In [None]:
from pyspark.sql.types import StructType, StructField, IntegerType, StringType
from pyspark.sql.functions import  concat, current_timestamp,sha2,col

In [None]:
#Infer the schema of customer's data
customer_schema = StructType(fields=[StructField("cust_id", StringType(), True),
                                     StructField("mem_id", StringType(), True),
                                     StructField("fst_name", StringType(), False),
                                     StructField("lst_name", StringType(), False),
                                     StructField("prm_status", StringType(), False),
                                     StructField("age", IntegerType(), False),
                                     StructField("state", StringType(), False),
                                     StructField("country", StringType(), False)
                                    
])

####Read the csv file into a dataframe

In [None]:

customer_df = spark.read \
.option("header", True) \
.schema(customer_schema) \
.csv("/mnt/bronze/lending_loan/loan_customer_data.csv")

In [None]:
customer_df.printSchema()

root
 |-- cust_id: string (nullable = true)
 |-- mem_id: string (nullable = true)
 |-- fst_name: string (nullable = true)
 |-- lst_name: string (nullable = true)
 |-- prm_status: string (nullable = true)
 |-- age: integer (nullable = true)
 |-- state: string (nullable = true)
 |-- country: string (nullable = true)



In [None]:
customer_selected_df = customer_df.select(col("cust_id"), col("mem_id"), col("fst_name"), col("lst_name"), col("prm_status"), col("age"), col("state"), col("country"))
 

In [None]:
display(customer_selected_df)

####Rename the columns in the dataframe

In [None]:
#Rename the columns to a better understandable way
customer_df_change=customer_df.withColumnRenamed("cust_id","customer_id") \
.withColumnRenamed("mem_id","member_id") \
.withColumnRenamed("fst_name","first_name") \
.withColumnRenamed("lst_name","last_name") \
.withColumnRenamed("prm_status","premium_status") 

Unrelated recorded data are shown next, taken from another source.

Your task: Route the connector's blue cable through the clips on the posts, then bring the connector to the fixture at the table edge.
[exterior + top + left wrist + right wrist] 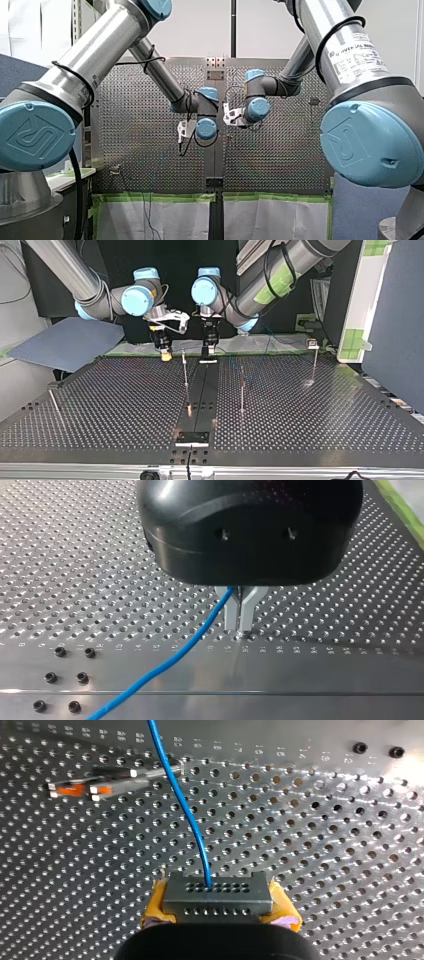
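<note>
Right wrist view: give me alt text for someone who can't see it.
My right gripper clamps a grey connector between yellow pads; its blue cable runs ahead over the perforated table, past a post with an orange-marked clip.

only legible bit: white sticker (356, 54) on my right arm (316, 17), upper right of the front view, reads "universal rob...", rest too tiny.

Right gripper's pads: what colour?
Yellow. The pads sit on either side of the grey connector. The right wrist view shows them best.
</note>
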You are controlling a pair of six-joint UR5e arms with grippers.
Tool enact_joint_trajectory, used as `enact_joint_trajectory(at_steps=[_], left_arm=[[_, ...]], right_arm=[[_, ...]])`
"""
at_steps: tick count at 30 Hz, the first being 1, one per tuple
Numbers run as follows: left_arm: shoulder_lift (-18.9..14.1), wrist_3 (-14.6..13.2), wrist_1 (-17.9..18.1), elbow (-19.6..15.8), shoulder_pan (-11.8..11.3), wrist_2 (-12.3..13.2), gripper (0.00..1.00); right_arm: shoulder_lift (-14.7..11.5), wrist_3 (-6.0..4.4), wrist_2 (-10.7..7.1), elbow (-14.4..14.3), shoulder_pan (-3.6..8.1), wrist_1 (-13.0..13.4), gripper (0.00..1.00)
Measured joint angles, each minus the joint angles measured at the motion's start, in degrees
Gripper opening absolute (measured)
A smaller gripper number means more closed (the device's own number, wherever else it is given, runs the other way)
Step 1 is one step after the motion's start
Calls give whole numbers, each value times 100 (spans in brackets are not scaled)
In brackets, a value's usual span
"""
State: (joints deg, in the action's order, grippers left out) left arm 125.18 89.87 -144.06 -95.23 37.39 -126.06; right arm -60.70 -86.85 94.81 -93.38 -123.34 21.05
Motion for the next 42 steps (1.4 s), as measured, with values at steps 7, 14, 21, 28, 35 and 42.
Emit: enact_joint_trajectory(at_steps=[7, 14, 21, 28, 35, 42], left_arm=[[51, 10, 55, -95, 5, 23, 0], [319, 34, 117, -106, 36, 73, 0], [475, 74, 175, -107, 74, 91, 0], [480, 89, 208, -101, 84, 95, 0], [482, 69, 213, -34, 86, 102, 0], [483, 36, 204, 79, 86, 112, 0]], right_arm=[[-18, -67, 2, -222, -18, 67, 0], [-18, -89, -5, -353, 0, 151, 0], [-12, -102, -20, -484, 47, 336, 0], [-7, -106, -18, -537, 81, 401, 0], [-1, -156, -15, -694, 175, 633, 0], [11, -175, -15, -725, 290, 730, 0]])
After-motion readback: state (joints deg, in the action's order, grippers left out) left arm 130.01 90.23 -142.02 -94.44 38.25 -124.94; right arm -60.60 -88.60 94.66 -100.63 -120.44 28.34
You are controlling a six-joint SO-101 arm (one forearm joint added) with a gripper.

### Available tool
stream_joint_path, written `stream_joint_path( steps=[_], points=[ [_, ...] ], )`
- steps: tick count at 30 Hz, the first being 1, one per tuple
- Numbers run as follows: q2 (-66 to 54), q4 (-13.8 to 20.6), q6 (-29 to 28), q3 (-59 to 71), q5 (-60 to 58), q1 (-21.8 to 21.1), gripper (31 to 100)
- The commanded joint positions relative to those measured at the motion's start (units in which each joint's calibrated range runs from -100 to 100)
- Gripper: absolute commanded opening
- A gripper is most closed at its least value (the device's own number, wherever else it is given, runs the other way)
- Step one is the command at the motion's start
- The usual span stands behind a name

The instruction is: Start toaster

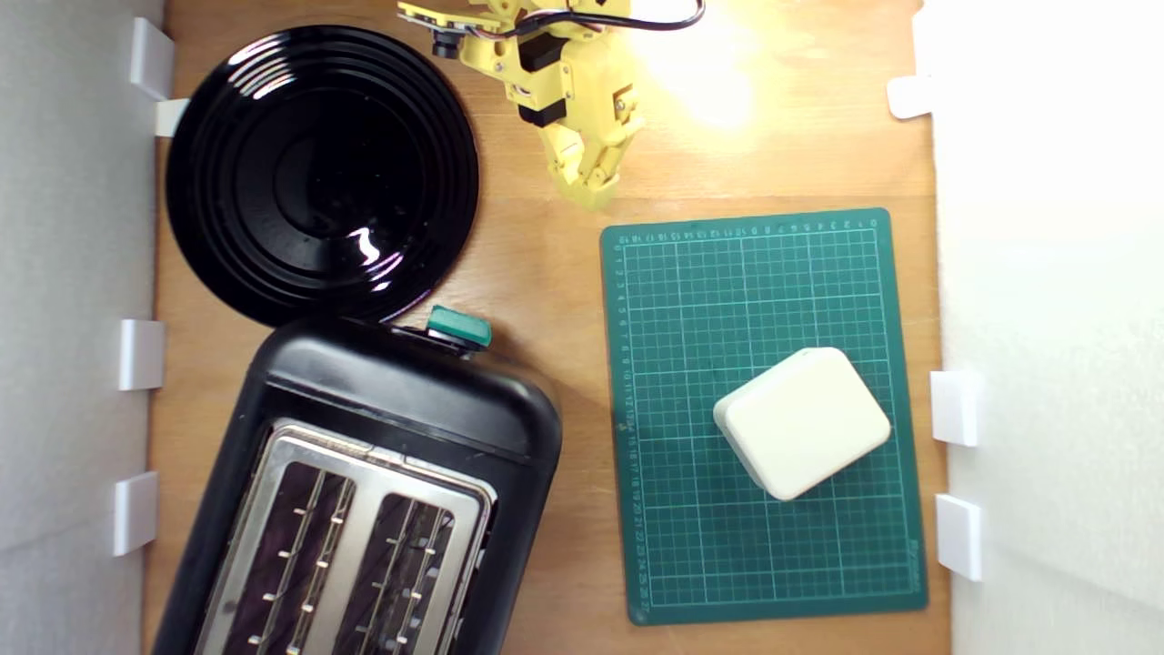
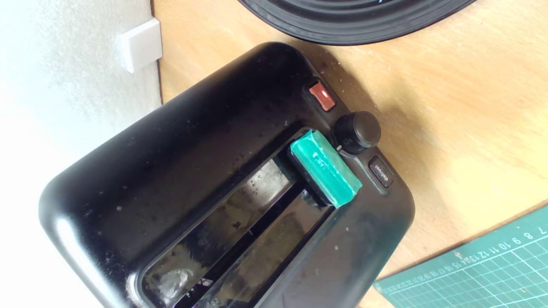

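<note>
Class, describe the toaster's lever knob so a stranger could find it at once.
Find the big black toaster at the exterior view's lower left. On its end facing the round black plate sits the lever knob, a small teal block. The neighbouring round dial is black.

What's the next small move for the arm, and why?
Probably bring the gripper across toward the teal lever knob. In the exterior view it hangs over bare wood between the black plate and the green mat, apart from the toaster, so the lever is untouched.

The toaster [image 2: 180, 171] shows a teal lever knob [image 2: 325, 167]. From the knob, a black dial [image 2: 357, 131] sits at two o'clock. A red button [image 2: 322, 96] lies at twelve.
</note>
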Motion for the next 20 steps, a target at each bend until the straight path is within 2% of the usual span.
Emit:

####Add the ingestion date to the dataframe

In [None]:
#Include a ingest date column to signify when it got ingested into our data lake
customer_df_ingestDate=customer_df_change.withColumn("ingest_date", current_timestamp())

In [None]:
display(customer_df_ingestDate)

####Add a surrogate key to the dataframe

In [None]:
#Include a customer_key column which acts like a surrogate key in the table
#SHA-2 (Secure Hash Algorithm 2) is a set of cryptographic hash functions. It produces a 256-bit (32-byte) hash value and is generally considered to be a more secure.
customer_df_final=customer_df_ingestDate.withColumn("customer_key", sha2(concat(col("member_id"),col("age"),col("state")), 256))
display(customer_df_final)

####Use Spark SQL to query the data

In [None]:
customer_df_final.createOrReplaceTempView("temp_table")
display_df=spark.sql("select customer_key,ingest_date,customer_id,member_id,first_name,last_name,premium_status,age,state,country from temp_table")
display(display_df)

####Write the cleaned dataframe into data lake

In [None]:
display_df.write.options(header='True').mode("append").parquet("/mnt/silver/lending_loan/customer_details")

In [None]:

dbutils.fs.ls("/mnt/silver/lending_loan/customer_details")

In [None]:
display_df.write.options(header='True').mode("append").csv("/mnt/gold/lending_loan/customer_details")